If Penn State wants to be elite, it might need to be the bad guy. (Photo via GoPSUSports.com)

When it comes to Tuesday’s Fiesta Bowl, Penn State is more aligned with Goliath, not David; Drago, not Rocky; Team Iceland, not Team USA. 

Against Boise State, Penn State is the big bad wolf with the coffers and war chest that makes the Broncos’ look puny. 

It’s also why there may be just a little bit more pressure on Penn State to win on Tuesday. 

Penn State is the bigger, more well-funded bully in the college football world compared to Boise State, and Tuesday’s Fiesta Bowl will serve as the prime opportunity to prove all of that investment was worth it. 

For much of the last decade, there has been pressure not just on Penn State to perform, but rather for Penn State fans and boosters to help build and develop the program.
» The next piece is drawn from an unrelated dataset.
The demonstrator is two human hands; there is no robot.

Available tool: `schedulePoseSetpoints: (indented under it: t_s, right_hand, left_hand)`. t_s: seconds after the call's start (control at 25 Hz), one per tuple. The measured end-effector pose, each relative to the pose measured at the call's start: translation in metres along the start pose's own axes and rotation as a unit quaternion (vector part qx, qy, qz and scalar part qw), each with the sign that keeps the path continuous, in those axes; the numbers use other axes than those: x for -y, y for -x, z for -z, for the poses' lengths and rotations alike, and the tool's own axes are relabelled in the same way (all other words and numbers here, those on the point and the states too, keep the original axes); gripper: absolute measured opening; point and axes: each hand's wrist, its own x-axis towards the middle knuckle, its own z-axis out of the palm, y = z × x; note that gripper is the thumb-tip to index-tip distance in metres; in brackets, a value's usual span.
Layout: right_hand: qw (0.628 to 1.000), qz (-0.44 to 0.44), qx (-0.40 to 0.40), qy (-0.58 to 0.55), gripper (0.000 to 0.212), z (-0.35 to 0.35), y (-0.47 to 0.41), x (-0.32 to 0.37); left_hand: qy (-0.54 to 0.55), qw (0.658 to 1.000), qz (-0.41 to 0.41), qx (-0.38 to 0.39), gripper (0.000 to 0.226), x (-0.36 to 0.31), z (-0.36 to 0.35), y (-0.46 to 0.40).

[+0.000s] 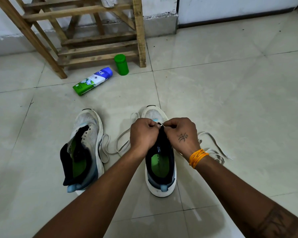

Even if by the time James Franklin rolled into town Penn State had a large football department worth nine figures, a large, fancy facility and even a stadium that seats 107,000 people, it’s always needed more. 

College football at the level of which Penn State is – or debatably wants to be at – is an arms race. Everything about the sport and building power in the sport is about the almighty dollar. It’s what Ohio State – Penn State’s main heel – has done. It’s what Georgia and Alabama – all of college football’s envies – have done over the last decade. It’s about better facilities, a better weight room, a football-exclusive training table or an NIL budget that rivals the salary base of several professional sports franchises. 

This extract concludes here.